LTX and Credence, and their respective directors and executive officers, may be deemed to be participants in the solicitation of proxies in respect of the transactions contemplated by the Agreement and Plan of Merger, dated as of June 20, 2008, among LTX, Zoo Merger Corporation and Credence. Information regarding LTX’s directors and executive officers is contained in LTX’s Annual Report on Form 10-K for the fiscal year ended July 31, 2007, its proxy statement dated November 6, 2007 and its Current Report on Form 8-K filed on June 23, 2008 and July 29, 2008, which are filed with the SEC. Information regarding Credence’s directors and executive officers is contained in Credence’s Annual Report on Form 10-K for the fiscal year ended November 3, 2007, its proxy statement dated March 7, 2008, its Current Reports on Form 8-K filed on April 18, 2008; May 1, 2008; June 10, 2008; June 17, 2008 and June 23, 2008, and its Form 4 filed on April 29, 2008, which are filed with the SEC. Other information regarding the participants in the proxy solicitation and a description of their direct and indirect interests, by security holdings or otherwise, is contained in the Joint Proxy Statement/Prospectus.

SAFE HARBOR FOR FORWARD-LOOKING STATEMENTS

Statements in this communication regarding the proposed transaction between LTX and Credence, including statements regarding LTX’s, Credence’s and/or the combined company’s revenue, margin or earnings guidance, the ability of LTX and Credence to complete the proposed merger, the ability of LTX to obtain stockholder approval of matters relating to the proposed merger, whether the proposed merger will be determined to constitute a change of control and a designated event under the indenture governing the Credence notes, whether Credence will be required to offer to repurchase all of the outstanding Credence notes following the proposed merger, the timing of the completion of the proposed merger and any other statements about


LTX or Credence managements’ future expectations, beliefs, goals, plans or prospects constitute forward-looking statements within the meaning of the Private Securities Litigation Reform Act of 1995. Any statements that are not statements of historical fact (including statements containing “believes,” “anticipates,” “plans,” “expects,” “may,” “will,” “would,” “intends,” “estimates” and similar expressions) should also be considered to be forward-looking statements.
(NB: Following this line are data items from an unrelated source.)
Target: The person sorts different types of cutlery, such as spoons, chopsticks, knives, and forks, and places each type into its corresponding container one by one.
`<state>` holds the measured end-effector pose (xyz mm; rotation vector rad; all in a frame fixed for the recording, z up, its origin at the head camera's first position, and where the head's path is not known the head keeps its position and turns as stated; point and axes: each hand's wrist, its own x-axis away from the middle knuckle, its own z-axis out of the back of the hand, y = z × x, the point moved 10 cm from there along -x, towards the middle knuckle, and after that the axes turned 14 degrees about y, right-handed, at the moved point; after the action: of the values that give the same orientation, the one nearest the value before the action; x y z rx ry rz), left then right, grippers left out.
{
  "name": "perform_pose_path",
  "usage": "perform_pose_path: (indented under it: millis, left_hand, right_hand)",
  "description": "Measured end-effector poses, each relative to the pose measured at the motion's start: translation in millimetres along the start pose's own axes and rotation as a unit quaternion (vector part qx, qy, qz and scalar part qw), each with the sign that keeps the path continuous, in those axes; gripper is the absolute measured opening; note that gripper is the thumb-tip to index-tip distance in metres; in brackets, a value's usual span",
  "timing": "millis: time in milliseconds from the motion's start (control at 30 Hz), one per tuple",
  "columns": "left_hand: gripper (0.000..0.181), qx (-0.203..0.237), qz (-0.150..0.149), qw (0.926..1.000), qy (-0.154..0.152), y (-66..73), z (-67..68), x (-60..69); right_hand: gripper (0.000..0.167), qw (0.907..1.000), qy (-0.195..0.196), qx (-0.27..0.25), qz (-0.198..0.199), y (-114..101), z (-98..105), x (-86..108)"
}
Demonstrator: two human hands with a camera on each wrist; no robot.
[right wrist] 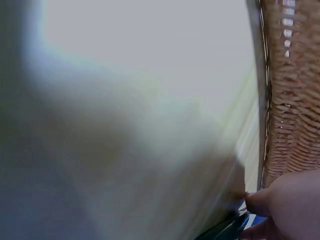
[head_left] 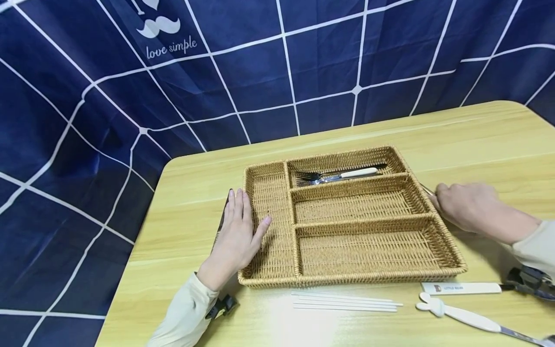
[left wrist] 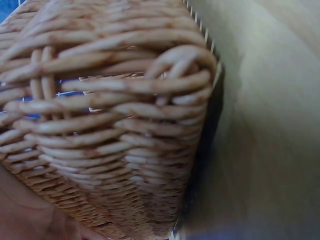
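A wicker cutlery tray (head_left: 299, 250) with several compartments lies on the table. My left hand (head_left: 234, 236) rests along its left rim, fingers straight and thumb over the inside. Past the tray's right side, my right hand (head_left: 466, 205) has curled fingers and pinches a thin, shiny metal utensil (head_left: 427, 190); its kind is mostly hidden. The right wrist view shows the fingers (right wrist: 262, 202) near a dark glossy piece (right wrist: 225, 229), blurred, beside the wicker wall. In the tray's back compartment lie a black fork (head_left: 310, 175) and a white-handled fork (head_left: 357, 173).
Several thin white sticks (head_left: 347, 303) lie in front of the tray. To their right are a white case (head_left: 461, 288) and a utensil with a white rabbit-shaped handle (head_left: 472, 319). A dark strip (head_left: 222, 219) shows beside the left hand. A blue checked curtain (head_left: 247, 72) hangs behind.
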<state>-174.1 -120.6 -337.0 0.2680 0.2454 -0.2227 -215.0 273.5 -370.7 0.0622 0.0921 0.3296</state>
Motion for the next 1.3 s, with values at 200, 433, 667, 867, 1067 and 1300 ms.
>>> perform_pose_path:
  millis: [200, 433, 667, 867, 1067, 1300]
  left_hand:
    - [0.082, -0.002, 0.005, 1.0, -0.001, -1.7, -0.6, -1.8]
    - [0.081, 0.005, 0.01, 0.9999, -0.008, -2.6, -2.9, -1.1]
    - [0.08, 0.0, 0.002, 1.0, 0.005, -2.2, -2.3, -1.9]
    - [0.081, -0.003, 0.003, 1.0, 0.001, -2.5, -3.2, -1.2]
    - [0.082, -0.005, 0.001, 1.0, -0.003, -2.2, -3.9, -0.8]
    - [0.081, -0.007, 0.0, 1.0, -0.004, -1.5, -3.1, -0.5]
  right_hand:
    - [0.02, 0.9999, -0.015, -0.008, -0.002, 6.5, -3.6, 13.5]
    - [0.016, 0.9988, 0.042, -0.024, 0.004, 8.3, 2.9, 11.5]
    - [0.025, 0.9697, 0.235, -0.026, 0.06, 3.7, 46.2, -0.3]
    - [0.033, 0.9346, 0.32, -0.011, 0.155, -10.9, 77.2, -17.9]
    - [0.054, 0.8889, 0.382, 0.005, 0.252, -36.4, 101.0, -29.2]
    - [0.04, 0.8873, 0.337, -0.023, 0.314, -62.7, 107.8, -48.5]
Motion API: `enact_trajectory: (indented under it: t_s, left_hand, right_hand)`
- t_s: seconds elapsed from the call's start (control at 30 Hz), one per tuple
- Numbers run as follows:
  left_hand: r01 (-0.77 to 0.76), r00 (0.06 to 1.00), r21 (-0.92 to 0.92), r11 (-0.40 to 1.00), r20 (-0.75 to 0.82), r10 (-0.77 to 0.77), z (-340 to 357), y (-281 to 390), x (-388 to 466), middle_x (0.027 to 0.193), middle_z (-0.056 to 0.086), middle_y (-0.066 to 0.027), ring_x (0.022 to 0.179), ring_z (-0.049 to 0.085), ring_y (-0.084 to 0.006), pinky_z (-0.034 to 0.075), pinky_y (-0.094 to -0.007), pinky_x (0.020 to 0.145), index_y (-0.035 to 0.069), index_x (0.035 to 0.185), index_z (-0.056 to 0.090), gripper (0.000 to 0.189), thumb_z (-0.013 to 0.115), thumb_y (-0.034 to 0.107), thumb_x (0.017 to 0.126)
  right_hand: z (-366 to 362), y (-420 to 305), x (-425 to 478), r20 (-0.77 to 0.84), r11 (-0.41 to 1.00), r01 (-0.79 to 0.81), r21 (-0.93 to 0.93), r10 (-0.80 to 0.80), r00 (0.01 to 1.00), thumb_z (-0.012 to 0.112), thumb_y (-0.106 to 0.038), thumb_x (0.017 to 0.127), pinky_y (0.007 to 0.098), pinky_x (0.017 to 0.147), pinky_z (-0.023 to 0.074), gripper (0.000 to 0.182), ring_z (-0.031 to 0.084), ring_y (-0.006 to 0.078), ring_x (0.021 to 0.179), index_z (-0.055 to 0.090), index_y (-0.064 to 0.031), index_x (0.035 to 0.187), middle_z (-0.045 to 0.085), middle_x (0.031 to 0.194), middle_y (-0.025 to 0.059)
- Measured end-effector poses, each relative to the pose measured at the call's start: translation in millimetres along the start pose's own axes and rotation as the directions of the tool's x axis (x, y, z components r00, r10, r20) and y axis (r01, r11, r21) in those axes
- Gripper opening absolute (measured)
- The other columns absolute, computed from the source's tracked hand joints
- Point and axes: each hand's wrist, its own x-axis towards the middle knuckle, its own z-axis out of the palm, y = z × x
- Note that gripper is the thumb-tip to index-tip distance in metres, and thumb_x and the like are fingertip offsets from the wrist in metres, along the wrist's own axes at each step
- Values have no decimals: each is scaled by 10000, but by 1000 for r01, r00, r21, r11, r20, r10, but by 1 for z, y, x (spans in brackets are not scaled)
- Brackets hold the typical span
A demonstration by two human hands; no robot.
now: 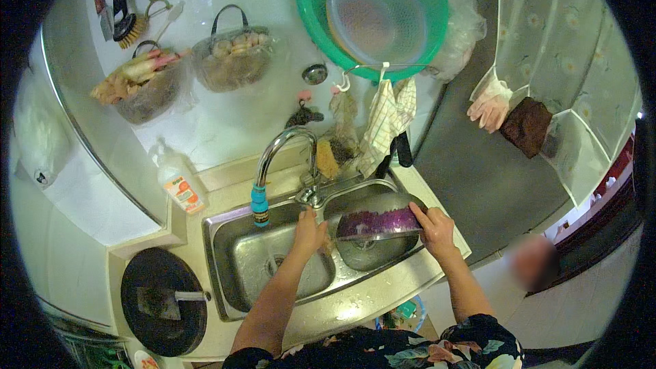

There are a number of important factors that could cause actual results or events to differ materially from those indicated by such forward-looking statements, including: the ability to obtain stockholder approval for matters relating to the proposed merger, the ability to satisfy the other conditions to the completion of proposed merger, the ability to consummate the proposed merger, the determination of whether the proposed merger constitutes a change of control and a designated event under the indenture governing the Credence notes, the ability to successfully integrate LTX’s and Credence’s operations and employees; the ability to realize anticipated synergies and cost savings; the risk of fluctuations in sales and operating results; risks related to the timely development of new products, options and software applications and the other factors described in LTX’s Annual Report on Form 10-K for the fiscal year ended July 31, 2007 and Credence’s Annual Report on Form 10-K for the fiscal year ended November 3, 2007, their most recent Quarterly Reports on Form 10-Q and their Joint Proxy Statement/Prospectus, each as filed with the SEC. LTX and Credence disclaim any intention or obligation to update any forward-looking statements as a result of developments occurring after the time this communication is made.